* **EXERCISE INPUT**:
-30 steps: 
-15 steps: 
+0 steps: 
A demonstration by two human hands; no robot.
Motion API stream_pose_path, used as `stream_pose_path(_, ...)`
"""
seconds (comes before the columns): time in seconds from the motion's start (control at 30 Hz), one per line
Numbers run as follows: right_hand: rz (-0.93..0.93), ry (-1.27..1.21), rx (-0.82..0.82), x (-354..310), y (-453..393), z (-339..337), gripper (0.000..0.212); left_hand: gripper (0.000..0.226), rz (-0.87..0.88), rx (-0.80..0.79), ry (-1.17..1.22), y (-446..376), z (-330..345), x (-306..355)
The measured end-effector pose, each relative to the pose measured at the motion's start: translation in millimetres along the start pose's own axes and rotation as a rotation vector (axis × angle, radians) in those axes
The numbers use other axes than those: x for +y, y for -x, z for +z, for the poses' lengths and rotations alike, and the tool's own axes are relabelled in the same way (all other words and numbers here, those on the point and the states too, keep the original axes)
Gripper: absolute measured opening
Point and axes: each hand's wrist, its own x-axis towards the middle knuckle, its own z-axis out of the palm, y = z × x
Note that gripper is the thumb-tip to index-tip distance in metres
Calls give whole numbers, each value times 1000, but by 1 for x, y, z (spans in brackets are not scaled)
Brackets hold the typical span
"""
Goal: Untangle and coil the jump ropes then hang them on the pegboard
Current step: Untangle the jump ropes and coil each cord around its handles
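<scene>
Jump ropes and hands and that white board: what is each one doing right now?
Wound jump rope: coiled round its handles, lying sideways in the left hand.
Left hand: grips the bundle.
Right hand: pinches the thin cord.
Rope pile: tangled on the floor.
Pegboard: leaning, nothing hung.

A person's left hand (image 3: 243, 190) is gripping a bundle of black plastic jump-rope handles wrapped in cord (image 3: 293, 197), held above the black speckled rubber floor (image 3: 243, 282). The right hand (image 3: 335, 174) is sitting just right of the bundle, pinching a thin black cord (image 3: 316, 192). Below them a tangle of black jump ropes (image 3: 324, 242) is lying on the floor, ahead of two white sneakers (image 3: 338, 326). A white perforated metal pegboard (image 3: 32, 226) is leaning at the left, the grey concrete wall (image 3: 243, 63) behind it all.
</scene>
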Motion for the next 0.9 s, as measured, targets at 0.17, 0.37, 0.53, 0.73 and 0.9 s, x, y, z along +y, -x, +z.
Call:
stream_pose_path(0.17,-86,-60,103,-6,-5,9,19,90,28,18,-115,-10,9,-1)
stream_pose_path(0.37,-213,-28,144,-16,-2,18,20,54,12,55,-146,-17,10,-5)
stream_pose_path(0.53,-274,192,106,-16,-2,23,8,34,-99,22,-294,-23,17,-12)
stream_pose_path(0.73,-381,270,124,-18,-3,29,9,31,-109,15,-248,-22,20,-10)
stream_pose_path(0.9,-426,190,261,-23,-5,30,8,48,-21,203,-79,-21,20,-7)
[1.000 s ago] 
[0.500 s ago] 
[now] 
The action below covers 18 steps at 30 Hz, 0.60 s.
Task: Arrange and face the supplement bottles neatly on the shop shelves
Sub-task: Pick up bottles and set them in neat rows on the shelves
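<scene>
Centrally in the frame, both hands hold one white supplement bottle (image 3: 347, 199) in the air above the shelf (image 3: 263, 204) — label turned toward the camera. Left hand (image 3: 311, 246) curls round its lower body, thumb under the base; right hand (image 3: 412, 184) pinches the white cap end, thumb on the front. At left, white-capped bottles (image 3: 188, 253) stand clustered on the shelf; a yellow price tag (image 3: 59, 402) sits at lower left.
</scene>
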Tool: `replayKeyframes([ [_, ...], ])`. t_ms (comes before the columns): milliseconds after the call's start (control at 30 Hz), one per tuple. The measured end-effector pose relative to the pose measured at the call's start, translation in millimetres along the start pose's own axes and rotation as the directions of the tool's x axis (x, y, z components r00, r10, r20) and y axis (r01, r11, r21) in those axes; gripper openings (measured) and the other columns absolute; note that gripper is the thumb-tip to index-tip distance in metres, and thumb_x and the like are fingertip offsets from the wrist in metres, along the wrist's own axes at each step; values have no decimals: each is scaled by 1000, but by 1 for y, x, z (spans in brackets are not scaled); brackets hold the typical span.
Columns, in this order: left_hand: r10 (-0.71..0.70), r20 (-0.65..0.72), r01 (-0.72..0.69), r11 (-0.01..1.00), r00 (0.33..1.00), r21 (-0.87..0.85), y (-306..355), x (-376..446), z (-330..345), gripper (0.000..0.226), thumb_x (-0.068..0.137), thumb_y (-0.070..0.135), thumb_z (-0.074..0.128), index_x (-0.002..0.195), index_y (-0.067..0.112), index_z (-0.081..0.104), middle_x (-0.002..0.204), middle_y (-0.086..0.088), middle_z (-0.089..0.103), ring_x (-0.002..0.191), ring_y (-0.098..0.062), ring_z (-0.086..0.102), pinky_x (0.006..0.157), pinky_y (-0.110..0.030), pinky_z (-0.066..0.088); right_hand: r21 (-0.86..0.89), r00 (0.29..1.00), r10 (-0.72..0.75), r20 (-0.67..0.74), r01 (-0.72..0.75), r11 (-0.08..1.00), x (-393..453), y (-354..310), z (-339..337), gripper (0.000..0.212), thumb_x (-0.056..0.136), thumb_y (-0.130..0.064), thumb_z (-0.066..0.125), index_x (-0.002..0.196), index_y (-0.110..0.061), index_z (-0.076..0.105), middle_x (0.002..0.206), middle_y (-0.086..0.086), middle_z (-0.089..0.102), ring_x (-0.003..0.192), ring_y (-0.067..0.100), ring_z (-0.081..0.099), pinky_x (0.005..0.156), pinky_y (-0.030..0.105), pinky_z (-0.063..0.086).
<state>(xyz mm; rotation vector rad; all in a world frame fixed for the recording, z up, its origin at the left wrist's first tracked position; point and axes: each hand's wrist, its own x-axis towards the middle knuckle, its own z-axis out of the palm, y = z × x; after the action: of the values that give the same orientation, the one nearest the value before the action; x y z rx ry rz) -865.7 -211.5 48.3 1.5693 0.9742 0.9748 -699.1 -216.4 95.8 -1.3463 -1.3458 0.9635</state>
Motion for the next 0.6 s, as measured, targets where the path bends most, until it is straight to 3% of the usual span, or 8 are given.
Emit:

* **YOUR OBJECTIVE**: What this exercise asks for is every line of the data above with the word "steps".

* **RESPONSE TO THIS EXERCISE**:
-30 steps: 
-15 steps: 
+0 steps: 
The action below covers 18 steps at 30 Hz, 0.60 s.

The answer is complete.